Harry Cochrane

Personal information
- Date of birth: 24 April 2001 (age 25)
- Place of birth: Glasgow, Scotland
- Position: Midfielder

Team information
- Current team: Greenock Morton
- Number: 47

Youth career
- 2011–2013: Rangers
- 2014–2017: Heart of Midlothian

Senior career*
- Years: Team / Apps / (Gls)
- 2017–2021: Heart of Midlothian / 30 / (1)
- 2019–2020: → Dunfermline Athletic (loan) / 12 / (0)
- 2020–2021: → Montrose (loan) / 13 / (0)
- 2021–2025: Queen of the South / 103 / (6)
- 2025–2026: Arbroath / 35 / (1)
- 2026–: Greenock Morton / 0 / (0)

International career
- 2015: Scotland U14 / 3 / (0)
- 2015: Scotland U15 / 1 / (0)
- 2016–2017: Scotland U16 / 5 / (0)
- 2018: Scotland U17 / 3 / (0)
- 2018–2019: Scotland U19 / 5 / (0)

= Harry Cochrane =

Scottish footballer (born 2001)

Harry Cochrane (born 24 April 2001) is a Scottish footballer who plays as a midfielder for Greenock Morton. Cochrane has previously played for Heart of Midlothian, Queen of the South, and Arbroath, as well as loan spells with Dunfermline Athletic and Montrose.

==Career==
===Youth football===
Cochrane attended Kirklandpark Primary in Strathaven and later studied at Grange Academy, Kilmarnock where he was part of the Scottish Football Association Performance School.

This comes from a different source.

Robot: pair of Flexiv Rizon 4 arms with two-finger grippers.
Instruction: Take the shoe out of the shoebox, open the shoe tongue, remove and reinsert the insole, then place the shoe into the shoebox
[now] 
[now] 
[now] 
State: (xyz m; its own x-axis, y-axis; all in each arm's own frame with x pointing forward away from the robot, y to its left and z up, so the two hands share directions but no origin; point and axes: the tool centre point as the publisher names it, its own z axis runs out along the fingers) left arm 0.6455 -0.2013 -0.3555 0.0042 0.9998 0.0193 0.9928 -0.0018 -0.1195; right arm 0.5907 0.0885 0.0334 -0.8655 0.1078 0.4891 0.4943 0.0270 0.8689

Cochrane began his football career with Rangers, before transferring to Heart of Midlothian at under-13 level.

===Heart of Midlothian===
In June 2017 Cochrane signed a professional contract with Heart of Midlothian, which committed him to the club until 2020. The following month he played in all four of the first team's pre season friendlies, netting in a 4–1 win against Linfield. On 15 August 2017, Cochrane played for Hearts Under-20s in the Scottish Challenge Cup against Formartine United. He made his first team debut for Hearts, aged 16, on 30 September 2017, playing from the start in a 2–1 defeat against Dundee at Dens Park. In doing so he became the first Scottish Football Association Performance School graduate to start a Scottish Premiership game.

Cochrane scored the opening goal in Hearts' 4–0 win over Celtic on 17 December 2017, a result that ended Celtic's 69-game unbeaten run in domestic matches. In doing so he became the club's youngest league goalscorer. The following week he was sent off in a match against St Johnstone for a second bookable offence. In April 2018, Cochrane signed a new contract with Hearts, which ran until 2021.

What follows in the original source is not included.